■ Goal of the exercise: Output all of the data verbatim.

■ Stored data:
===============

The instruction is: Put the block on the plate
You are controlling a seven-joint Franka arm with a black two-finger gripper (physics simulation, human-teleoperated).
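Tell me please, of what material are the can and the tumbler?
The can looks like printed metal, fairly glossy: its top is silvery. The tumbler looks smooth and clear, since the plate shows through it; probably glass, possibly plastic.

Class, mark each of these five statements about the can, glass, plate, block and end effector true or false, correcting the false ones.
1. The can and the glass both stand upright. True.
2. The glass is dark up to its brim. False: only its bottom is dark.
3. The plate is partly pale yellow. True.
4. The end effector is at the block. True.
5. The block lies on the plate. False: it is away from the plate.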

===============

■ Output of the exercise:
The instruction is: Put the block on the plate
You are controlling a seven-joint Franka arm with a black two-finger gripper (physics simulation, human-teleoperated).
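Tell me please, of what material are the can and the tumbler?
The can looks like printed metal, fairly glossy: its top is silvery. The tumbler looks smooth and clear, since the plate shows through it; probably glass, possibly plastic.

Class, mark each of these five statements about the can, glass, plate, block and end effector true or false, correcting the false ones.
1. The can and the glass both stand upright. True.
2. The glass is dark up to its brim. False: only its bottom is dark.
3. The plate is partly pale yellow. True.
4. The end effector is at the block. True.
5. The block lies on the plate. False: it is away from the plate.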

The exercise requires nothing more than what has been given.